> [DATA EXTRACT]:
* * * *

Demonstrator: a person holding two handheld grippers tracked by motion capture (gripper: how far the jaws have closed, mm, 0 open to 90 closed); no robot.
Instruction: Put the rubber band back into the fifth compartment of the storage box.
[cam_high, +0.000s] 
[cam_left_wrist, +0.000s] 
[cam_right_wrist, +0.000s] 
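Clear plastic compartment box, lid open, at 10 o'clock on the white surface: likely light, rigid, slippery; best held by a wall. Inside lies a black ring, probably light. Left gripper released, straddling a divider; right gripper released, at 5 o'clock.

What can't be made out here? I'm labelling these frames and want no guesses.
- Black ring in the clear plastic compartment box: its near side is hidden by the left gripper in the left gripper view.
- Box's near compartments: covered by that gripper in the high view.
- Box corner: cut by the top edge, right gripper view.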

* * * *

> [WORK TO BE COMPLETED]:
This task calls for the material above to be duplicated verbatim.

> [SOLUTION]:
Demonstrator: a person holding two handheld grippers tracked by motion capture (gripper: how far the jaws have closed, mm, 0 open to 90 closed); no robot.
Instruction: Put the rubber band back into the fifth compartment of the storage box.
[cam_high, +0.000s] 
[cam_left_wrist, +0.000s] 
[cam_right_wrist, +0.000s] 
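Clear plastic compartment box, lid open, at 10 o'clock on the white surface: likely light, rigid, slippery; best held by a wall. Inside lies a black ring, probably light. Left gripper released, straddling a divider; right gripper released, at 5 o'clock.

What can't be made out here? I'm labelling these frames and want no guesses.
- Black ring in the clear plastic compartment box: its near side is hidden by the left gripper in the left gripper view.
- Box's near compartments: covered by that gripper in the high view.
- Box corner: cut by the top edge, right gripper view.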

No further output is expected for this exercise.